We all do it. I know I have. We 'should' each other.
"You shouldn't feel like that." "You should let it go."
In my family there are no shoulds. There are demands.
"Don't say that!" "Don't think that." "Don't feel that way." Comments typically made in regard to my self-deprecation.
It is enough to make a person want to swallow their feelings but, unfortunately, I am heart on the sleeve kind of gal.
Tonight, I went with a friend - who shall remain nameless as I have yet to determine his clever pseudonym - to donate blood for the Haitian relief effort.
Why I thought this was a good idea I am not so sure but I felt like there was no way to say no to those images, even though every time I get blood drawn it is a minor disaster. When I was in the hospital I swore I may have driven the nurse in training to give up her profession after her attempts to load my i.v. sent me screaming from the pain.
My veins don't take to kindly to being poked.
It didn't end up working. The veins said no. They didn't care about the wait or the good intention. One nurse said something I interpreted as having jello blood. Another said she probably went straight through the vein.

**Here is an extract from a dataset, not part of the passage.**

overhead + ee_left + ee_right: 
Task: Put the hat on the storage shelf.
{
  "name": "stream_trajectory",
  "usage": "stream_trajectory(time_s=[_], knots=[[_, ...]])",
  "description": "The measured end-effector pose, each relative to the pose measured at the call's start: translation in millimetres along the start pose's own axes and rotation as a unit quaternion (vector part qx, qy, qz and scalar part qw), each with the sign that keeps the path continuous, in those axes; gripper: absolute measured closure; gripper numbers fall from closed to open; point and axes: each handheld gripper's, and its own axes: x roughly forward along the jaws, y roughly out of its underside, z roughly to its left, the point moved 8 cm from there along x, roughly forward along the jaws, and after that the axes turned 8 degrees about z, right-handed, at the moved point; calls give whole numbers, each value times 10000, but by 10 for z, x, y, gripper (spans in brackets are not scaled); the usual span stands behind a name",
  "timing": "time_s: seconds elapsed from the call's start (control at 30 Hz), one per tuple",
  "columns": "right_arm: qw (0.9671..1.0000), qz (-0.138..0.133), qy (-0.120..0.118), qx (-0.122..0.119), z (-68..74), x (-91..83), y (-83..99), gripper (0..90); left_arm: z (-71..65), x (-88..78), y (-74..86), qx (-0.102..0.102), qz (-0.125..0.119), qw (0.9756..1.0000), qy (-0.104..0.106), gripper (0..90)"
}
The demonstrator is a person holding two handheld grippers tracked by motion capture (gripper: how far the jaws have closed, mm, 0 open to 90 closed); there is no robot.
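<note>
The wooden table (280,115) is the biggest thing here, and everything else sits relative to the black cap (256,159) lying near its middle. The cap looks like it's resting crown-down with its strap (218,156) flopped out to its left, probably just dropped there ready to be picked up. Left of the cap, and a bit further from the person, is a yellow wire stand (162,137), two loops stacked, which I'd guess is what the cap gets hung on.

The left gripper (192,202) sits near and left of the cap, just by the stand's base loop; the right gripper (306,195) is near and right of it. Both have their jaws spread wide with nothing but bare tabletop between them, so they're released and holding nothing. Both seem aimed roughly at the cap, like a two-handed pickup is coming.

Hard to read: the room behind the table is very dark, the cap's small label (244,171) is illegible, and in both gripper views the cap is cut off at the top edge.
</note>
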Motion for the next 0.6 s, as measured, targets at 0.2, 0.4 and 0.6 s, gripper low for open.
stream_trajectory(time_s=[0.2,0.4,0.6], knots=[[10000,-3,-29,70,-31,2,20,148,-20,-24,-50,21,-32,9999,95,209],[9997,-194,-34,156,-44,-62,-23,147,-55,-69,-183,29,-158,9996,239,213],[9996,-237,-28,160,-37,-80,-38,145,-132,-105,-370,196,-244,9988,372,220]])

It was fine. I felt a little guilty but it was fine.
But then someone on the bus-o-blood said something and I just wanted to cry. It had nothing to do with donating or the tiny compartment, which even on my best day would give me an anxiety attack.
It was an innocent, meaningless directive and without time or reason I was immediately transported back to the fifth grade, having just been sent to Sister Jackie's office for using the word 'bitch'. I felt so worthless in my metaphoric plaid skirt.
If I told you the words or the whys you might just tell me I shouldn't have felt that way. But I did and all I wanted to do was get out of that damn bus.
Wanda Sikes does a pit about being gay and how basically you are a dumb-ass if you think it is a choice. I feel that way about feelings.
Sometimes you just feel the way you do - despite the shoulds. I think my therapist would agree with me, conditionally, except to say that the manifestation of those feelings is where we have to do the work.
It felt icky and sometimes, for reasons that would be far too difficult to explain to someone not living inside my head, I feel like that, like crap. We all must. Sometimes.
But I rebound quickly, when given enough air and space and room to breathe. And in a moment or few, I felt better. The lower lip of the incarcerated fifth grader inside of me was still quivering but it would recover. She'll come around in her own time.